O advogado José Rogé Roscosci explicou que os moradores podem convocar uma assembleia para discutir a expulsão do condômino considerado antissocial, mesmo que o Código Civil não preveja expressamente essa medida. A jurisprudência, segundo ele, permite essa ação. Além disso, medidas protetivas podem ser solicitadas para impedir que Alípio se aproxime das vítimas das ameaças.
A reportagem tentou contato com a defesa de Alípio João Júnior, mas não obteve retorno. O caso segue em investigação pela Polícia Civil e Ministério Público.
Pontos-chave
- Fazendeiro Alípio João Júnior atirou em funcionário de shopping com espingarda de pressão e foi preso preventivamente por uma semana.

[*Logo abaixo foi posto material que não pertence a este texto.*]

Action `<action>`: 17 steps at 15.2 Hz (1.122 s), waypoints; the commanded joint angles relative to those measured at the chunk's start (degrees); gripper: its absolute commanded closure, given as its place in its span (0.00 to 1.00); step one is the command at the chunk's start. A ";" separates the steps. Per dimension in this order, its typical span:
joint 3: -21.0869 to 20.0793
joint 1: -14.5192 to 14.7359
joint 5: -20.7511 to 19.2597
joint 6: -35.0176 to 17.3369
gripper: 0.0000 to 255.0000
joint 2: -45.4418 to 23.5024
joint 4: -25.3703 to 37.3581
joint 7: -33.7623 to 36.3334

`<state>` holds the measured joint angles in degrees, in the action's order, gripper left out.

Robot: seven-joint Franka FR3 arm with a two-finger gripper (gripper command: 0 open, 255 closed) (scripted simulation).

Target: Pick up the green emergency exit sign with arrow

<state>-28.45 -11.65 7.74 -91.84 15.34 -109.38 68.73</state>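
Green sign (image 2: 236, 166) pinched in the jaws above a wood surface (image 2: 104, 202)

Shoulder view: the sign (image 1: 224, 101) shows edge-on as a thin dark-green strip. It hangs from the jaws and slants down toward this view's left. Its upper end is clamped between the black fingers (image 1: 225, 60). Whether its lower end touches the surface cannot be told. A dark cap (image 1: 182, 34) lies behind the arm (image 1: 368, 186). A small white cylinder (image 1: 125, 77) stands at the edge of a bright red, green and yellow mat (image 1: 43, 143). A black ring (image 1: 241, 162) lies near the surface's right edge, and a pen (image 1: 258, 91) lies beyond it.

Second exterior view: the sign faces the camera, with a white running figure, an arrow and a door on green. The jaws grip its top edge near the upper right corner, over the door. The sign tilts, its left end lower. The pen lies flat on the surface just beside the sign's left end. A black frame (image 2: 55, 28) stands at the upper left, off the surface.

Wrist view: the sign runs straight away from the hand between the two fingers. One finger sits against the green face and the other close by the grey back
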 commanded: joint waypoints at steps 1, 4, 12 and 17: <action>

- Após ser liberado, Alípio enviou ameaças de morte a moradores e ao síndico do prédio onde mora.
- Moradores contrataram segurança particular devido ao medo das ameaças.
- Advogado afirma que moradores podem convocar assembleia para expulsar condômino antissocial e solicitar medidas protetivas.
Informações adicionais
Os áudios com as ameaças foram entregues ao Ministério Público e à Polícia Civil, que investigam o caso. O funcionário atingido no shopping recebeu atendimento hospitalar e já está recuperado.